Making Tough Choices Hard Decisions Making Tough Choices romantipedia guides emotional conflicts guides communication guides

As partners, we frequently run up against tough choices that must be resolved together. This isn’t easy to do with two separate viewpoints, but there are good ways to minimize conflict and come to mutually satisfying decisions.  When it’s the two of you working together it’s an opportunity to strengthen your bond. Honor your differences and uniquenesses with each of the decisions you make together with these 10 tips for making tough decisions and hard choices as a couple.


1. Honest conversation

Making tough choices requires genuine honesty. Does your relationship allow for it? Are you being completely honest with your partner? Does your partner feel they can be completely honest with you?  It is important to take responsibility for and share your needs and wants as well as your viewpoint respectfully. Your opinion will come out one way or the other, so be open from the beginning in a calm and straight forward way. Honor your differences and uniquenesses with each of the decisions you make together.

2. Remove emotion

Pretend you’re advising a friend. Often decisions come to a standstill when the argument becomes overly emotional, if there is value judging about who’s right, who’s wrong, good or bad. If you feel the conversation is going there, take a break and cool off. Rethink your point of view and come to the table with a calmer attitude so that making tough choices starts right.

3. Listen with a hearing heart

Hear out the other person, even if it’s not something you want to hear. Maybe you aren’t happy about your mother in law moving in, but your wife likely has some legitimate reasons. Try to understand what is really bothering your mate. Listen to what is said and not said, because making tough choices requires everything you can give it.

4. Bend

Practice flexibility in order to grow together in your joint decisions. Creating a win-win compromise is often the best way to make you both happy. Be flexible. Make conflict resolution the top priority instead of winning or needing to be right.

5. Together

Instead of coming from separate sides, come together with a pros and cons list. Create a list of initial ideas and solutions. Explore underlying concerns.then, respond to those concerns with the goal being to build a comprehensive solution. Is it time to sell the house? Have another baby? Only walking through this together will yield a result to make you both happy because making tough choices requires you to work together.

6. State of mind

When you’re working though making tough choices, make sure you’re rested, calm and sober. If you aren’t in the right frame of mind, the conversation could turn ugly. Quickly. Everyone needs to feel supported, nurtured and understood.

7. You’re on the same side

Remember that you’re on the same team, you aren’t enemies, and the conversation is not about winning or losing. Work toward resolution. Stay motivated until the conflict is resolved. Respect your differences and work together to find a decision that works best.

8. Consider all sides

Complex problems often have a lot of variables and nuance which affects everything involved with making tough choices. List your assumptions. Reverse these and think of it’s opposite. Consider how to accomplish these. Consider the consequences by imagining the long term affects of making a decision; do you feel good about it or stressed? When thinking through the decision, be sure to look at it from every angle before coming to a decision. Seeing the answer you want through your own lens won’t lead you down a good path.

9. Take your time

Big decisions take a lot of thought and consideration. If you rush it, you may not be happy with the outcome.

10. Be okay with the outcome

Understand that things may not turn out like you plan, but it’s okay. Just because a decision is difficult, doesn’t mean that it was important. Don’t blame yourself or your partner if it doesn’t turn out.
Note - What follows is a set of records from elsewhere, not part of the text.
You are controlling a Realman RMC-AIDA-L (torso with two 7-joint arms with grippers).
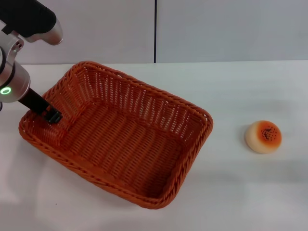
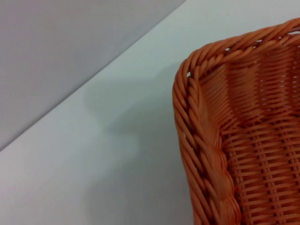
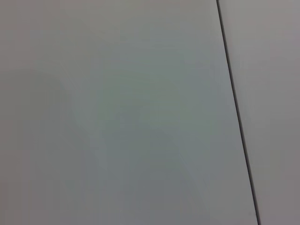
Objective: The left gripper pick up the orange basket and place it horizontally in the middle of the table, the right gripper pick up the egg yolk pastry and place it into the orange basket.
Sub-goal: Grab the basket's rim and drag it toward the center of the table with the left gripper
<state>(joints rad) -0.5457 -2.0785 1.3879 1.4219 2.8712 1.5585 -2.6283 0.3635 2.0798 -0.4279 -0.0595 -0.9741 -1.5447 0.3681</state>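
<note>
Filling the near part of the head view, the large rectangular orange woven basket (image 1: 120, 139) is sitting skewed on the plain white worktop (image 1: 240, 192), left of centre. Its long axis is running diagonally, so a release now would probably be leaving it crooked. Reaching down from the upper left, the left tool (image 1: 52, 115) is pinching the basket's left end wall, fingers closed on the weave. Well apart to the right, the small round sesame-dotted egg yolk pastry (image 1: 263, 136) is waiting untouched; the right tool is out of sight
</note>
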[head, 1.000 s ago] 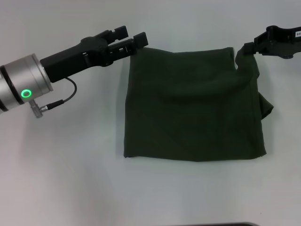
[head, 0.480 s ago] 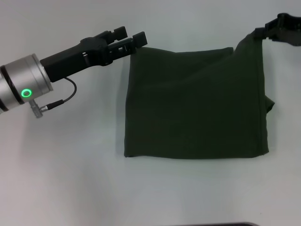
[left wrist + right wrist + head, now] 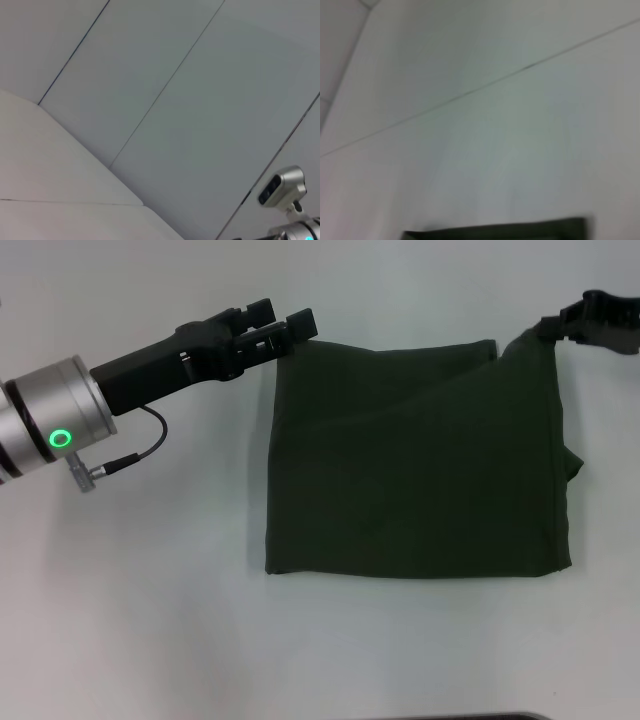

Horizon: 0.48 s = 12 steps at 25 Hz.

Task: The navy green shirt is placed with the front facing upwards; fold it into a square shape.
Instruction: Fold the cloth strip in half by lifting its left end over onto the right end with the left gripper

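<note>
The navy green shirt [image 3: 415,465], already folded to a rough square on the white counter [image 3: 150,620], is held at its far corners, the left pincer [image 3: 283,330] clamped on one and the right pincer [image 3: 553,328] pinching the other, lifted corner.

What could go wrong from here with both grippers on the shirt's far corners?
1. The right gripper has its corner of the navy green shirt pulled up and outward, taut; more pull could drag or skew the folded stack.
2. A sleeve bulge pokes out at the right edge; it may spoil the square.
3. The left gripper holds only an edge; it might slip.
</note>
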### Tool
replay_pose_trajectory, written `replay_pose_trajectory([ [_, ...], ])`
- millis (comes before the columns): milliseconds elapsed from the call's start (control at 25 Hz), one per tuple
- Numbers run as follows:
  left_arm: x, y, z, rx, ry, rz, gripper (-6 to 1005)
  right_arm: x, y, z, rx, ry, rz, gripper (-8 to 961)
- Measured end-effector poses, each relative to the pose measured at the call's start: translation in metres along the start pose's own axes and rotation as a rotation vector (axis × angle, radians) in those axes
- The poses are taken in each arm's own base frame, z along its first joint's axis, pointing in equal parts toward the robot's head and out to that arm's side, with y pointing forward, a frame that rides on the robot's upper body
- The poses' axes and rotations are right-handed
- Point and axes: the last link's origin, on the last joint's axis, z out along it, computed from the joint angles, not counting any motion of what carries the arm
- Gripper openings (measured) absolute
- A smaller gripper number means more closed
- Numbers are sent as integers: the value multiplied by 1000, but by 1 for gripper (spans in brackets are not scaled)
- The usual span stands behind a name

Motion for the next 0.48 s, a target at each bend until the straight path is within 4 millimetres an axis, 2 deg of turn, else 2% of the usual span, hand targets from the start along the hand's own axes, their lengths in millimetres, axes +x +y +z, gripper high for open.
replay_pose_trajectory([
  [280, -1, 0, 0, 0, -5, -3, 947, 21, -23, 0, 68, -17, 55, 96],
  [480, -1, 0, 0, -1, -8, -2, 947, 28, -26, 2, 72, -22, 71, 120],
])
  • Time, patience and a willingness to work together in a respectful, positive way. A sense of humor can help deflect and reduce tension, reframe problems and put the situation into perspective. Minimize the degree of conflict. Come to mutually satisfying decisions.


  • When you handle conflicts in a positive, respectful way it provides an opportunity to strengthen your bond. Many making tough choices will come up when you’re together for a long time. The more of them you work through together, the easier they will become to resolve.